WORK ITEM: Whenever a line of the material contains the string "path", it should be copied.
----------
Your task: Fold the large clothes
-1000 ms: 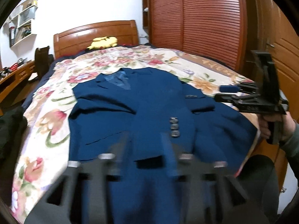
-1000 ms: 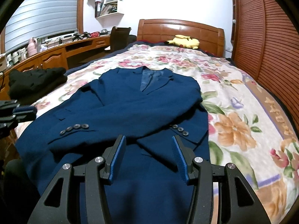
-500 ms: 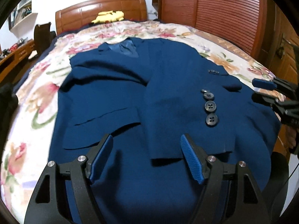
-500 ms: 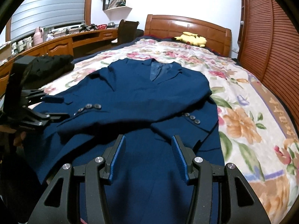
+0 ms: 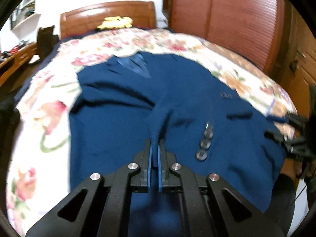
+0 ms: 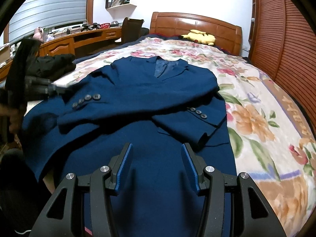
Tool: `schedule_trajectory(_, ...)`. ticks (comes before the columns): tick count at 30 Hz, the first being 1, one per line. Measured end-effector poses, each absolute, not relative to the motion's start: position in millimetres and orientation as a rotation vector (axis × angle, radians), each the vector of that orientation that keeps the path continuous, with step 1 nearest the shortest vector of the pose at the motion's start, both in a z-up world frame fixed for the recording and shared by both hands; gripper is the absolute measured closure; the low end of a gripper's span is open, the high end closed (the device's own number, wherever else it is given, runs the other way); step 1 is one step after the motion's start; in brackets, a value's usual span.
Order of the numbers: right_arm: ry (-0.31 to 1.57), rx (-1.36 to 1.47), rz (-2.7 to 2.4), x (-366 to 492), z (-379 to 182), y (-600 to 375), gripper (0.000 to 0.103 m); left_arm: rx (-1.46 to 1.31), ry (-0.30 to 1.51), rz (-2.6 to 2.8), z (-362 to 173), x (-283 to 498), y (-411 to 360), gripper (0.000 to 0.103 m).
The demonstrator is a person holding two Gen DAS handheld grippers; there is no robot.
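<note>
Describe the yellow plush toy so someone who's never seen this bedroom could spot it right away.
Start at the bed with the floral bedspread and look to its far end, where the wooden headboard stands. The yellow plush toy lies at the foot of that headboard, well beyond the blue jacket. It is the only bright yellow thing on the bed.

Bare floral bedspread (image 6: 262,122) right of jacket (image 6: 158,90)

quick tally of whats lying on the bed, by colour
Blue: 1, the jacket
Yellow: 1, the plush toy by the headboard
Black: 1, the bundle of clothing at the bed's left edge
Total: 3
</note>
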State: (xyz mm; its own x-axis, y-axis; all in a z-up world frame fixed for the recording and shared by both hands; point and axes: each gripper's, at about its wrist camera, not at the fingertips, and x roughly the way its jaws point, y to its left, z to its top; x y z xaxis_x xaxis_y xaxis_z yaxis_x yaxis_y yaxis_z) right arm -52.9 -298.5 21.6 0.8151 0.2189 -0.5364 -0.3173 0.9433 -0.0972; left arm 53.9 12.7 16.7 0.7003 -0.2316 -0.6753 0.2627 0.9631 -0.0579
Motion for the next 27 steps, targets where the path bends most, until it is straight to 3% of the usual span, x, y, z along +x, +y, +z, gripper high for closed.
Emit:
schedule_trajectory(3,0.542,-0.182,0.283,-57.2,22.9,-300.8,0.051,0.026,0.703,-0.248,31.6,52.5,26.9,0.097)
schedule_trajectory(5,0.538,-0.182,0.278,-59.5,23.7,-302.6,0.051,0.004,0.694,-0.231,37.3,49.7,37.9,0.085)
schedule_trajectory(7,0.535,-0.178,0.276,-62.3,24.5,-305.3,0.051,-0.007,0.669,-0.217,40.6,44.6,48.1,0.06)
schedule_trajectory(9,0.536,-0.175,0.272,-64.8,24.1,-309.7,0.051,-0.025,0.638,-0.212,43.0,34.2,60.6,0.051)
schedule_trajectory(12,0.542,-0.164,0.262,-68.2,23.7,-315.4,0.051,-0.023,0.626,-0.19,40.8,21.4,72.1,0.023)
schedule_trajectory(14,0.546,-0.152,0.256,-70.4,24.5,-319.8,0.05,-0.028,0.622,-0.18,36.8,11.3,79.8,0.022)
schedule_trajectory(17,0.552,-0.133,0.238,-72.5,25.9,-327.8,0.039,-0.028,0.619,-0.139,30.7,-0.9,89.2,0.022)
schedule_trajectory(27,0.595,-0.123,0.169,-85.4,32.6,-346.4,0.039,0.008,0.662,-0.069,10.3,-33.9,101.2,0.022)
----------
ANSWER TO THE EXERCISE:
Tool: `schedule_trajectory(_, ...)`. ticks (comes before the columns): tick count at 30 Hz, the first being 1, one per line. Measured end-effector poses, each absolute, not relative to the motion's start: position in millimetres and orientation as a rotation vector (axis × angle, radians), each the vector of that orientation that keeps the path continuous, with step 1 nearest the shortest vector of the pose at the motion's start, both in a z-up world frame fixed for the recording and shared by both hands; gripper is the absolute measured closure; the low end of a gripper's span is open, the high end closed (the device's own number, wherever else it is given, runs the other way); step 1 is one step after the motion's start; in brackets, a value's usual span.
Motion for the next 27 steps, targets where the path bends most, until it is straight to 3% of the usual span, x, y, z along +x, +y, +z, gripper high for closed.

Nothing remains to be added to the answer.